§ **WHAT THE TASK ASKS**
Sort through the entries below and pull out lines containing the word "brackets".

=== MATERIAL SUPPLIED ===

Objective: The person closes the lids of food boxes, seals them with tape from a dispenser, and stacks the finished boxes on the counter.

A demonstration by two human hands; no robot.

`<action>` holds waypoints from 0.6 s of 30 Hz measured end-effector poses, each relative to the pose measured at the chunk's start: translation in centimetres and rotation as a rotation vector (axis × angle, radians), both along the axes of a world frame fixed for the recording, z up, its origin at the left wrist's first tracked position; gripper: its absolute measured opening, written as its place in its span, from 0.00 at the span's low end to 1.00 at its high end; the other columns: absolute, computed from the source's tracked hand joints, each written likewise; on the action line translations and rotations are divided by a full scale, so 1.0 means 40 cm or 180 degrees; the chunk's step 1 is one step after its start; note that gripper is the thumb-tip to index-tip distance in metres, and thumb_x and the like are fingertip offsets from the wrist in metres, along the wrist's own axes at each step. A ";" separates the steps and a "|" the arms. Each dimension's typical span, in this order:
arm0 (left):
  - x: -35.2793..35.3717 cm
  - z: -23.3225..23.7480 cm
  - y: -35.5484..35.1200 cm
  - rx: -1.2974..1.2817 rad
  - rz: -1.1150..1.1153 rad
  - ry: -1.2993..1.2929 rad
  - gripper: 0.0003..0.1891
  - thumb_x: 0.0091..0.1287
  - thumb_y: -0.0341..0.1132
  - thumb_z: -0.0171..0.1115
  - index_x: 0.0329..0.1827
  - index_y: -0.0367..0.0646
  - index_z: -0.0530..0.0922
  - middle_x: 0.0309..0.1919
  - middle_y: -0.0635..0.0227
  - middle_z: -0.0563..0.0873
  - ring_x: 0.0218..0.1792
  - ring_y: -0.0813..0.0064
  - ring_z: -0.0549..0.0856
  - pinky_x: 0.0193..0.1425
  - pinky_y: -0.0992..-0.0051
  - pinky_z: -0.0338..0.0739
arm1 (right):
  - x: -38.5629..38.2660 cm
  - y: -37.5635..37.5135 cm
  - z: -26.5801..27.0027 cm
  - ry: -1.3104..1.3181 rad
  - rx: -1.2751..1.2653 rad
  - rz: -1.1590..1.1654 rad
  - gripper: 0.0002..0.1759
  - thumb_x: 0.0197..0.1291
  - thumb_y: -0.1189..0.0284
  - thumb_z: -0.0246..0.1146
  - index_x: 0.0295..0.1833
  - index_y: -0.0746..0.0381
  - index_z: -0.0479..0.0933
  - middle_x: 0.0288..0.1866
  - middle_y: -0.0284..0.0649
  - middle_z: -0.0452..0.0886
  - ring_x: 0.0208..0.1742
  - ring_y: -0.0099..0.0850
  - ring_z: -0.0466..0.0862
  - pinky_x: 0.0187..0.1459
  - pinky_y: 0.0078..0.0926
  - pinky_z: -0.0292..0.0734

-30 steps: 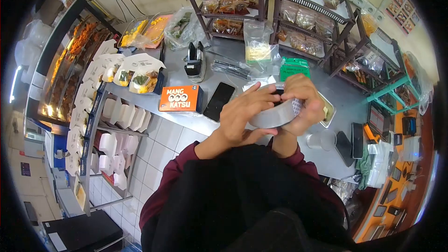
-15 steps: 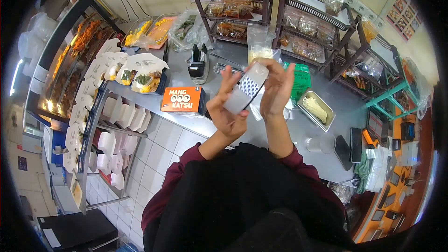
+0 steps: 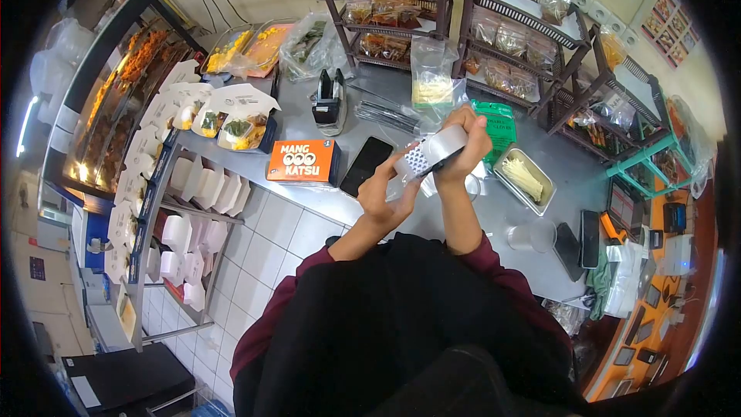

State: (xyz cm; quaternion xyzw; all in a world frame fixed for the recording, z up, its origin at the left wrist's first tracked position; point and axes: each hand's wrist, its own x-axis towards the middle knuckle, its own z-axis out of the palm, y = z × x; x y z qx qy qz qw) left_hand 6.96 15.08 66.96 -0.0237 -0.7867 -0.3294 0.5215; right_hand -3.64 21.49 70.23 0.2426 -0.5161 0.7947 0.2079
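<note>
Over the steel counter I hold a small silver-grey grater (image 3: 418,161) with a patch of punched holes, tilted between my two hands. My right hand (image 3: 468,145) is wrapped round its rounded grey end. At the other end, the fingers and thumb of my left hand (image 3: 384,194) pinch its edge. Beside my left hand a black phone (image 3: 366,165) lies on the counter. To the right of my right hand stands a steel tray (image 3: 549,194) with pale shredded food (image 3: 522,178) in it. A green glove packet (image 3: 500,133) lies behind that tray.
An orange-and-white box (image 3: 302,163) sits left of the phone. Open food boxes (image 3: 245,100) line the counter's left side. Behind are a black tape dispenser (image 3: 329,104), a clear bag (image 3: 432,77) and brown racks (image 3: 392,27). A clear cup (image 3: 532,236) and dark phones (image 3: 588,239) are at right.
The grater has turned and its rounded end has shifted right and down. My left hand has moved down from its upper side, and the black phone is now in plain sight.
</note>
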 end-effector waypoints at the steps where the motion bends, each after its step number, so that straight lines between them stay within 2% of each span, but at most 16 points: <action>1: -0.005 -0.010 -0.005 -0.0091 0.0066 0.0035 0.23 0.49 0.26 0.74 0.47 0.29 0.75 0.36 0.54 0.86 0.35 0.68 0.87 0.37 0.76 0.80 | -0.002 0.001 0.000 -0.0013 0.0030 -0.0008 0.29 0.69 0.61 0.37 0.17 0.66 0.62 0.15 0.36 0.62 0.19 0.26 0.62 0.24 0.27 0.54; 2: -0.008 -0.018 -0.008 -0.0178 0.0131 0.0070 0.23 0.49 0.27 0.76 0.46 0.30 0.76 0.33 0.55 0.86 0.32 0.71 0.87 0.35 0.77 0.79 | -0.004 0.002 0.000 -0.0026 0.0064 -0.0017 0.29 0.69 0.62 0.37 0.17 0.66 0.62 0.15 0.36 0.62 0.19 0.26 0.62 0.24 0.27 0.54; 5: 0.001 -0.027 -0.019 -0.0018 0.0014 -0.0163 0.23 0.48 0.27 0.74 0.48 0.29 0.77 0.39 0.54 0.86 0.35 0.67 0.88 0.40 0.76 0.82 | -0.013 -0.003 -0.040 -0.0115 0.0120 0.0019 0.28 0.69 0.63 0.38 0.17 0.67 0.62 0.16 0.37 0.62 0.19 0.27 0.62 0.23 0.27 0.54; 8: 0.014 0.004 -0.033 0.0216 -0.0256 -0.0292 0.25 0.47 0.27 0.75 0.49 0.30 0.78 0.38 0.55 0.86 0.35 0.68 0.88 0.39 0.77 0.82 | -0.003 -0.011 -0.059 -0.0037 0.0134 0.0019 0.27 0.68 0.64 0.38 0.17 0.68 0.62 0.16 0.39 0.63 0.18 0.28 0.63 0.23 0.28 0.55; 11: 0.024 0.000 -0.040 0.0435 -0.0297 -0.0343 0.23 0.48 0.26 0.74 0.48 0.30 0.77 0.32 0.58 0.86 0.31 0.75 0.85 0.36 0.79 0.77 | 0.006 -0.022 -0.055 0.0143 0.0275 -0.0086 0.26 0.67 0.65 0.39 0.18 0.68 0.63 0.17 0.39 0.63 0.18 0.28 0.63 0.23 0.28 0.55; 14: 0.040 -0.005 -0.044 0.0621 -0.0219 -0.0282 0.22 0.49 0.25 0.73 0.47 0.30 0.77 0.32 0.60 0.86 0.31 0.76 0.85 0.36 0.80 0.77 | 0.011 -0.047 -0.066 0.0190 0.0296 0.0094 0.26 0.68 0.63 0.39 0.18 0.67 0.63 0.16 0.40 0.64 0.18 0.29 0.63 0.23 0.28 0.55; 17: 0.069 -0.031 -0.073 0.0937 0.0157 -0.0699 0.21 0.50 0.26 0.72 0.49 0.31 0.78 0.41 0.54 0.86 0.40 0.65 0.88 0.45 0.74 0.81 | 0.015 -0.070 -0.086 -0.0293 0.0824 0.0664 0.29 0.69 0.57 0.42 0.23 0.67 0.71 0.22 0.42 0.72 0.26 0.32 0.73 0.31 0.27 0.65; 18: 0.072 -0.018 -0.092 0.0883 0.0166 -0.0680 0.21 0.50 0.25 0.71 0.48 0.32 0.78 0.43 0.54 0.86 0.42 0.64 0.87 0.46 0.74 0.80 | 0.025 -0.096 -0.070 0.0142 0.0729 0.0446 0.27 0.68 0.56 0.46 0.26 0.67 0.74 0.26 0.42 0.74 0.32 0.33 0.75 0.36 0.29 0.67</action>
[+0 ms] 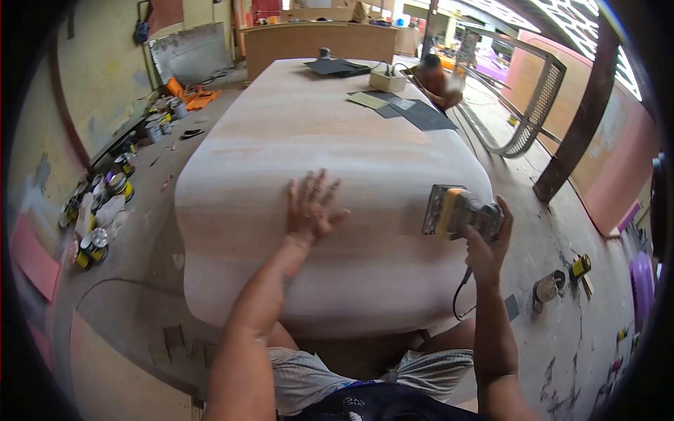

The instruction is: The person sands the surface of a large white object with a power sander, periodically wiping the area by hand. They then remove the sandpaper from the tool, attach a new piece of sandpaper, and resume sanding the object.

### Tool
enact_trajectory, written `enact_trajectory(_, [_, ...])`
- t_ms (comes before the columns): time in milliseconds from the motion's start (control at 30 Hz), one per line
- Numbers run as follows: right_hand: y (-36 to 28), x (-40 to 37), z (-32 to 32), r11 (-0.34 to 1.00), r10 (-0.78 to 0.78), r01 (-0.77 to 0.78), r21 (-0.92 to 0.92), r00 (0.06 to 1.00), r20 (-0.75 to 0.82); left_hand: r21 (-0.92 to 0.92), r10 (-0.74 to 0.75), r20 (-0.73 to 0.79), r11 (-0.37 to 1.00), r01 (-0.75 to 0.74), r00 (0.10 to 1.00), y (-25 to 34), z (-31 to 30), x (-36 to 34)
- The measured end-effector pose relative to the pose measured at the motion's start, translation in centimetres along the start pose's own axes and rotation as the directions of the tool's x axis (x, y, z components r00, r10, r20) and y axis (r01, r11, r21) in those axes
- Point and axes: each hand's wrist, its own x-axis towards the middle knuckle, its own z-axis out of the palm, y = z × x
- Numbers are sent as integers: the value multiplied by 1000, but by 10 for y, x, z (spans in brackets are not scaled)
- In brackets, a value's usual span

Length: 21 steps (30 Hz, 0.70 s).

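Observation:
A large curved panel (330,274), pale pinkish white with smooth rolled contours, fills the middle of the head view. My left hand (312,209) lies flat on its surface, fingers spread, holding nothing. Over at the panel's right side, my right hand (489,242) is wrapped round an electric sander (453,212) with a dark body and an orange-yellow band. The sander's pad side faces left against the panel, though its exact contact is hard to see. A black cord (460,298) hangs from the tool below my right wrist.
Dark sandpaper sheets (427,116) and a pale box (387,81) with a plug lie on the panel's far end. A co-worker (437,81) crouches behind at the right. Paint cans (119,186) line the left wall; more cans (549,289) stand on the floor at right. A metal frame (523,133) leans nearby.

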Motion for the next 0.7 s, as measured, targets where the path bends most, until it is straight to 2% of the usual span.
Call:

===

§ **EXERCISE RESULT**
- Numbers are sent as integers: the value multiplied by 1000, but by 10 for y, x, z (spans in brackets are not scaled)
- In brackets, a value's usual span

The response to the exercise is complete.